DATA PROVIDED:
Start of Block
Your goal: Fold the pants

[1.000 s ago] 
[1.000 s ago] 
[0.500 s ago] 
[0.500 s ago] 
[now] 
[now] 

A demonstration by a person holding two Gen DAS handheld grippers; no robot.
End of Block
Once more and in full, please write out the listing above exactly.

FINISHED EXERCISE:
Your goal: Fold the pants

[1.000 s ago] 
[1.000 s ago] 
[0.500 s ago] 
[0.500 s ago] 
[now] 
[now] 

A demonstration by a person holding two Gen DAS handheld grippers; no robot.

The exercise is done; no more work remains.